Cuando David, el protagonista interpretado por Colin Farrell, logra evadirse del centro es “salvado” por los rebeldes, pero lejos de acabarse sus penurias podríamos decir que consigue salirse del fuego para caer en las brasas. Porque  se enamorará de una de las prófugas (Rachel Weisz) y ambos se verán obligados a vivir su amor en la clandestinidad. También podemos leer esta parte de la trama en clave de crítica social, y es que en nuestro mundo moderno condenado a la anomía (como bien expuso Durkheim), a una fuerza de presión le corresponde otra contraria con el mismo grado de aceptación y exigencia que la primera. Así hay también un sector que abomina de la institución de la pareja y predica la bondad de la soltería, los langosta 3singles por convicción (así en inglés que da más lustre). Lanthimos nos habla de un mundo que recela del amor, de las relaciones interpersonales y que bandea entre exaltar o denostar la soledad.
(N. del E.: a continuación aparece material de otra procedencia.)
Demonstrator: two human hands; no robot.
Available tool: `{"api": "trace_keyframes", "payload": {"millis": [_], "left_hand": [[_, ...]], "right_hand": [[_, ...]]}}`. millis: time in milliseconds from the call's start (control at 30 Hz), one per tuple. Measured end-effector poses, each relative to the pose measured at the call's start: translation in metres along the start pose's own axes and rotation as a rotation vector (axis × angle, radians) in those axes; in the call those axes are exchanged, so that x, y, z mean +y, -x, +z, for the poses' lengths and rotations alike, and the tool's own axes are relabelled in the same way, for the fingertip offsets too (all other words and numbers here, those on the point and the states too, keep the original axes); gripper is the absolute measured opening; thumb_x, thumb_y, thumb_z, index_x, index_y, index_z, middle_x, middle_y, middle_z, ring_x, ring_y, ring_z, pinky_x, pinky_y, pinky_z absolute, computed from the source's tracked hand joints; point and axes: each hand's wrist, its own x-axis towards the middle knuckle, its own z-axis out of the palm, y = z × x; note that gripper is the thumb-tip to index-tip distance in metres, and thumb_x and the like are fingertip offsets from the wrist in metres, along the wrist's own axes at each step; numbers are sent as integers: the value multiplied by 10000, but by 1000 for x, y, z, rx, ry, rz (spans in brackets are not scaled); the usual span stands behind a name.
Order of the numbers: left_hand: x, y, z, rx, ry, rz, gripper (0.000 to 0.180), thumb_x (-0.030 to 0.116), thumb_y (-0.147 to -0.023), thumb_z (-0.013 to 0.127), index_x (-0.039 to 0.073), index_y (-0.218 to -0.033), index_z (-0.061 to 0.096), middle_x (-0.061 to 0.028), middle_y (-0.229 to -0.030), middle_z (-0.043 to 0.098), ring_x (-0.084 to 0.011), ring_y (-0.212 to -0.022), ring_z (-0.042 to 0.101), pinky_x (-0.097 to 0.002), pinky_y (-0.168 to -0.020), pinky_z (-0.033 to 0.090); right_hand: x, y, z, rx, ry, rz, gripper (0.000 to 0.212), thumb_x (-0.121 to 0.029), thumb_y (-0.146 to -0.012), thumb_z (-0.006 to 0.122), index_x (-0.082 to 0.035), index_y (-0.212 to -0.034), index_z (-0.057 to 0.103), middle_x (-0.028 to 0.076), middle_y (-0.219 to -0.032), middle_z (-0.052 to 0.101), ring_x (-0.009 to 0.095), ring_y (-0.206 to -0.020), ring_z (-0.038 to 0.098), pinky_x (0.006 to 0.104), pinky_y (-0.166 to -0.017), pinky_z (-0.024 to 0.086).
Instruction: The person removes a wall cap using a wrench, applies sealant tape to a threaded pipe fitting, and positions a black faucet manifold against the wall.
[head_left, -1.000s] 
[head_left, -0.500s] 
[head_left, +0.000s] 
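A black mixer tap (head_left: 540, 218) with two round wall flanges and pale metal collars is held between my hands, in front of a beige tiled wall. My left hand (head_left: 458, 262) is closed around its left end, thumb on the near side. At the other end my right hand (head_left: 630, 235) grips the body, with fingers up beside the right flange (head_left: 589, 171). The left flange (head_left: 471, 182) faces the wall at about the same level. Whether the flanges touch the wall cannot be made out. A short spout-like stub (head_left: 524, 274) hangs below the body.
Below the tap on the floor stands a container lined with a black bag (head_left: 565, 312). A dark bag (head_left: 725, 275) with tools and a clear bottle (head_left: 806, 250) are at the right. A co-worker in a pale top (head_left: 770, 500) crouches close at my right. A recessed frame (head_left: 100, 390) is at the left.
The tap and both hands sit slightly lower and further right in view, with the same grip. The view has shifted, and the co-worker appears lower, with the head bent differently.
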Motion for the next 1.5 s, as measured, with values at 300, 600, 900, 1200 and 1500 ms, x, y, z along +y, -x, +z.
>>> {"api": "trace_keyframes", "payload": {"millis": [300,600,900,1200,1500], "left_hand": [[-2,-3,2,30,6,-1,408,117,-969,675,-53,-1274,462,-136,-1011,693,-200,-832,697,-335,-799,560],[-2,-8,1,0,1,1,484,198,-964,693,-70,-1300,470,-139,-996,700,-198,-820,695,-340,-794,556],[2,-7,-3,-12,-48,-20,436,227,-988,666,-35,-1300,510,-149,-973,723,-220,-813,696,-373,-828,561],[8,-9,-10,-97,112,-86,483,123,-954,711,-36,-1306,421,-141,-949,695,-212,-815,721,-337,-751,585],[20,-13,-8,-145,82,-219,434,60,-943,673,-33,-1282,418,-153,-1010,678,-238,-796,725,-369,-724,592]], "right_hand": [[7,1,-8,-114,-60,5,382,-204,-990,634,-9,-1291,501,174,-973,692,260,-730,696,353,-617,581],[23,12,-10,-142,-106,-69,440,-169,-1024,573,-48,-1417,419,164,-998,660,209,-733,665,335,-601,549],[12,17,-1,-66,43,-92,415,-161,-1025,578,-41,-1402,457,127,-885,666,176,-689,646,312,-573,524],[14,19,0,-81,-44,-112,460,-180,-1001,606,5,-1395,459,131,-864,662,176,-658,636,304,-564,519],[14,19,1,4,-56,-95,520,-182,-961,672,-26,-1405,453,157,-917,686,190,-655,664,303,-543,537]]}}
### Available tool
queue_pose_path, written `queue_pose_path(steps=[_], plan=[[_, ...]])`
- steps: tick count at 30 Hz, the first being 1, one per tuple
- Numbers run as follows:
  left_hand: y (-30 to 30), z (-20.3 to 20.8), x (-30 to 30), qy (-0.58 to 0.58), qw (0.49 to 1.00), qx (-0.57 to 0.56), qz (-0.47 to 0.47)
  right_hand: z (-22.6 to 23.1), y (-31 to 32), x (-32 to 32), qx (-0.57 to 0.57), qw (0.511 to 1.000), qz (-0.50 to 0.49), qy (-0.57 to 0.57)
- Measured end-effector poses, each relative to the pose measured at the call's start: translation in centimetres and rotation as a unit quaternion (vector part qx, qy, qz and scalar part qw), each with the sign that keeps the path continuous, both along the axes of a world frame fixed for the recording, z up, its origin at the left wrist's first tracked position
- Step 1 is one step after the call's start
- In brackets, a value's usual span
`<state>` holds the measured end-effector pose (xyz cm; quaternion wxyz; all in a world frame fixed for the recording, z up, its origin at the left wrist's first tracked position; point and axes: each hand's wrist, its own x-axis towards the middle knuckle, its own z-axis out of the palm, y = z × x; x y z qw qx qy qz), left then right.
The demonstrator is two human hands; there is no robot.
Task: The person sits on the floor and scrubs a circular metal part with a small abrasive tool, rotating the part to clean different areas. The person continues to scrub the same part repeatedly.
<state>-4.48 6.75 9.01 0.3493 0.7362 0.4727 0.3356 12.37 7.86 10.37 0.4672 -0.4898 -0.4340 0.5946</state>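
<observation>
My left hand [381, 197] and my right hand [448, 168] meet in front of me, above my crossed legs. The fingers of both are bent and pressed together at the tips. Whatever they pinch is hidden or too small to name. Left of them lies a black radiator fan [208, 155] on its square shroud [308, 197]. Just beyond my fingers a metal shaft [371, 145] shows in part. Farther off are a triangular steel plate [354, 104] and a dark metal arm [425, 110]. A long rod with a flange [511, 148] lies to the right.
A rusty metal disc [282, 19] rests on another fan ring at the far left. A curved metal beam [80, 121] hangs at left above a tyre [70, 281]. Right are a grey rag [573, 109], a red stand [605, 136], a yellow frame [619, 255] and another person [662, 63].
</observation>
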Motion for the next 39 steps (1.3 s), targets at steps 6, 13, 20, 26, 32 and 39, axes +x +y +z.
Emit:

No hay un modelo claro para pautar las conductas y los individuos se ven abocados a la dificultad de apelar a lo común para fijar sus objetivos (esa es la anomía de la que hablábamos más arriba).

El griego es hábil en su disección de esta dicotomía, sin embargo la segunda parte del filme no brilla con el mismo esplendor que la primera. La comicidad pierde ritmo y tono, como si fallara la inspiración y el metraje se alarga sin justificación. No podemos por más que hacer nuestra la conclusión del crítico del ABC: “Yorgos Lanthimos sobreexpone la excelente idea inicial (…) Y en esa sobreexposición se pierde la gracia, el frescor de la idea y algunas cosas más“.

Original, interesante, pero no redonda, permite que Canino no caiga de la lista de películas por revisar, pero tampoco la hace avanzar más puestos. Y es que, lo repito, los días son finitos y las creaciones inagotables.